§ **WHAT YOU WILL DO**
Every line with "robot" in it should be copied from the data.

§ **RECORDED DATA**
· · ·

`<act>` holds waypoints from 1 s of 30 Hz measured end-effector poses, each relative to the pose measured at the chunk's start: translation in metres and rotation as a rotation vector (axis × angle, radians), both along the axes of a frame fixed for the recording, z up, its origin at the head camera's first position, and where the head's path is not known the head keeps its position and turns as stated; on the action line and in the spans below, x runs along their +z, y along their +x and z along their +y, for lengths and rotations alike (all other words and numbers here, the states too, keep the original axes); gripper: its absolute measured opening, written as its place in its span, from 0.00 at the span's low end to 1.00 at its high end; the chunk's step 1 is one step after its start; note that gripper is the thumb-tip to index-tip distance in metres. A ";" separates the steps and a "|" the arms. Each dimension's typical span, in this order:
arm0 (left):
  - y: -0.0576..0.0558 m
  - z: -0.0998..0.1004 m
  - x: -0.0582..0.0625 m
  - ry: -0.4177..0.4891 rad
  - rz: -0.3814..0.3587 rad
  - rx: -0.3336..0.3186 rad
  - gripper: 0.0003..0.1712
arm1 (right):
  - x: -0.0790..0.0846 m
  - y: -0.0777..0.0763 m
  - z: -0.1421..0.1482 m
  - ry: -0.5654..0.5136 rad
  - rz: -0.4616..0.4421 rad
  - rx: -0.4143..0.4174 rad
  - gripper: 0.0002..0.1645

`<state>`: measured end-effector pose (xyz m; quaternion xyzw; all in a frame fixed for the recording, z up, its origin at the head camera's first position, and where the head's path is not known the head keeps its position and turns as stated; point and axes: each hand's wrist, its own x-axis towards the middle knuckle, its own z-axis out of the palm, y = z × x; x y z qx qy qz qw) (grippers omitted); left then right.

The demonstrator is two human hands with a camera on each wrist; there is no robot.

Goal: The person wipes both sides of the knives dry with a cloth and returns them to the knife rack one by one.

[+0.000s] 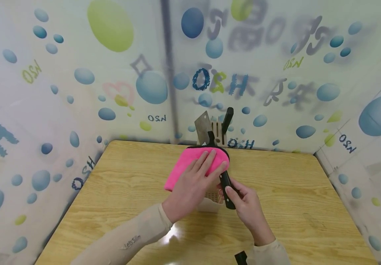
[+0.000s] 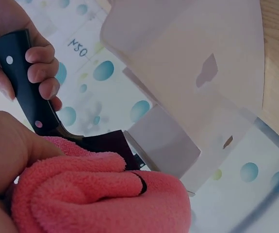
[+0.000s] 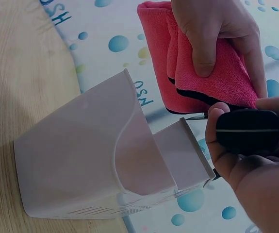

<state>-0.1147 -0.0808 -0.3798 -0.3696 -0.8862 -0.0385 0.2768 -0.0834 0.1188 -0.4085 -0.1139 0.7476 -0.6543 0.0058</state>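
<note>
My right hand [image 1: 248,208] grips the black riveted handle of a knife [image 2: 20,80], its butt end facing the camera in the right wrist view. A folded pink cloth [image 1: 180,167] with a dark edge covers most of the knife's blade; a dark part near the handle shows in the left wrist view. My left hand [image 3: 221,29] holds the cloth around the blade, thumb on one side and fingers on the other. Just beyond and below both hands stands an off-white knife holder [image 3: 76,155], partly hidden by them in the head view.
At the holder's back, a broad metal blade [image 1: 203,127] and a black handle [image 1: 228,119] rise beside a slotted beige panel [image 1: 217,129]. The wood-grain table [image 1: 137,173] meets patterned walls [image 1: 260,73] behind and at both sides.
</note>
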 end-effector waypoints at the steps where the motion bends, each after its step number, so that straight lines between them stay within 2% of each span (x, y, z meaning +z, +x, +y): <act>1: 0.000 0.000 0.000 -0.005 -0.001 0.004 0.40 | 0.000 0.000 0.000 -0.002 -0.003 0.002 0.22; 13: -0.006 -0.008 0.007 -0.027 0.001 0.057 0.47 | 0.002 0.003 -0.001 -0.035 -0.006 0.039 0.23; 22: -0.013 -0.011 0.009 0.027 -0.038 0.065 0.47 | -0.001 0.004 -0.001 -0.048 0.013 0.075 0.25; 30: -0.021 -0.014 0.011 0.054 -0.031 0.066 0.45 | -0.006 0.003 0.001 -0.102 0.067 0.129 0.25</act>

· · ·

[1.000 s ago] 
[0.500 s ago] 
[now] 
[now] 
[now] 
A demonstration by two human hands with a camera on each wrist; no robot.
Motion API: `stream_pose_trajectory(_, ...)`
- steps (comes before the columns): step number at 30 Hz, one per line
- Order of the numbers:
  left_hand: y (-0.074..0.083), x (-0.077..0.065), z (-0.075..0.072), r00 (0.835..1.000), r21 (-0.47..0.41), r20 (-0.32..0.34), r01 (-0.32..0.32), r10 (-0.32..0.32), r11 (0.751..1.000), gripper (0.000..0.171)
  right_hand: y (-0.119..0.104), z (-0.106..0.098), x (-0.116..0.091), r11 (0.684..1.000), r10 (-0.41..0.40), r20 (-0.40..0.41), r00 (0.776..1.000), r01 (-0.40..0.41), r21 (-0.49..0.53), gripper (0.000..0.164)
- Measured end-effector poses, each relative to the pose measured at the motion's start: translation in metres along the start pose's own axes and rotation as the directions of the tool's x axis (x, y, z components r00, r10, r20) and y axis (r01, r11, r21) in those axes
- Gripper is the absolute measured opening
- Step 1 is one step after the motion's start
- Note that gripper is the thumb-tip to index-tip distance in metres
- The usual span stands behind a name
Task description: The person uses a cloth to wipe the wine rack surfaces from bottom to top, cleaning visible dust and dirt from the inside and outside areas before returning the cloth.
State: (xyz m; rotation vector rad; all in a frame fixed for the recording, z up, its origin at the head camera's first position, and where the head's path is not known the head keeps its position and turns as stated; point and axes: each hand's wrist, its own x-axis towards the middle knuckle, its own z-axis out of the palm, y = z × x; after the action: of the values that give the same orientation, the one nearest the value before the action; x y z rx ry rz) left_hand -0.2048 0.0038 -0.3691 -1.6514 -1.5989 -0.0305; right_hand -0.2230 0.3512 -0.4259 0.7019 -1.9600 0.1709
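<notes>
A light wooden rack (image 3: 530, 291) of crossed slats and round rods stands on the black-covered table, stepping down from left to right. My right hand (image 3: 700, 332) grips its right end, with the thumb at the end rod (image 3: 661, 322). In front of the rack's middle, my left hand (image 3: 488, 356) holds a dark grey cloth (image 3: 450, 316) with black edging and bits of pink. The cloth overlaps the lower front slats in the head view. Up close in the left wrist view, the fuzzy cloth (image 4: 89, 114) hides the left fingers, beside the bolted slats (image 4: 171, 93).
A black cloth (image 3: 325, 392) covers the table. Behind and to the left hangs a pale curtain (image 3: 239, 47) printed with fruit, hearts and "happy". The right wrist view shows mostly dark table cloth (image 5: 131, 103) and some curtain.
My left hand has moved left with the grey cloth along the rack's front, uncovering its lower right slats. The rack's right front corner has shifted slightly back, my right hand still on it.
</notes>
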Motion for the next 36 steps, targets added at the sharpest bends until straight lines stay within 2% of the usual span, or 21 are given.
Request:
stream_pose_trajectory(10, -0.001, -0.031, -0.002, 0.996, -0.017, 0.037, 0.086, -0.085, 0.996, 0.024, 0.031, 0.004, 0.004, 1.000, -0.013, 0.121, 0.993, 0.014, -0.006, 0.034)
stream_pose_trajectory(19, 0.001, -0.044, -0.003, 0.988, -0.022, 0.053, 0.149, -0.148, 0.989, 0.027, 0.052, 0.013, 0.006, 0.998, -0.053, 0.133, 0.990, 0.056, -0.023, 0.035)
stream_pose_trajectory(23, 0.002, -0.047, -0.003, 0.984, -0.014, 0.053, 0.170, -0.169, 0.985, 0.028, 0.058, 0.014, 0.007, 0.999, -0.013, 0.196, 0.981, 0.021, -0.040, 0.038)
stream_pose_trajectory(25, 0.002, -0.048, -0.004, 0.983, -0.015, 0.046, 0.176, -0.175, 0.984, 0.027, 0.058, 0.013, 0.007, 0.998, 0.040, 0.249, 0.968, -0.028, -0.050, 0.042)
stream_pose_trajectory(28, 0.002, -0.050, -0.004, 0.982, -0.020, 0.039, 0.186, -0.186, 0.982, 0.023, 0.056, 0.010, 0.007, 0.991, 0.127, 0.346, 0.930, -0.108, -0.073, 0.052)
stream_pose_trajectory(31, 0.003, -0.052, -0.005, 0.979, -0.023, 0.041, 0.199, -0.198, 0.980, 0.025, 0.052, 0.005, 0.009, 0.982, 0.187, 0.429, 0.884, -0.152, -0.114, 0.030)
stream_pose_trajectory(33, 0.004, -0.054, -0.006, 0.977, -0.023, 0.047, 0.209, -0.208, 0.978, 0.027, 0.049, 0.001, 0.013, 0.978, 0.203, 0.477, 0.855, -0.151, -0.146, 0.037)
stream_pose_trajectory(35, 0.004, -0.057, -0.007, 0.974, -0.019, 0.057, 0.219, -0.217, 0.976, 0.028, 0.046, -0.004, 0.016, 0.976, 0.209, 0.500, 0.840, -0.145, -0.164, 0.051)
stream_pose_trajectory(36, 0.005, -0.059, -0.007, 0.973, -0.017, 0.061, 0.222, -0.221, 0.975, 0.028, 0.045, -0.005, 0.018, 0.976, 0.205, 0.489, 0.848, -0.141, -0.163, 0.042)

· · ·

§ **ANSWER AREA**
The demonstrator is two human hands with a camera on each wrist; there is no robot.
A demonstration by two human hands with a camera on each wrist; no robot.

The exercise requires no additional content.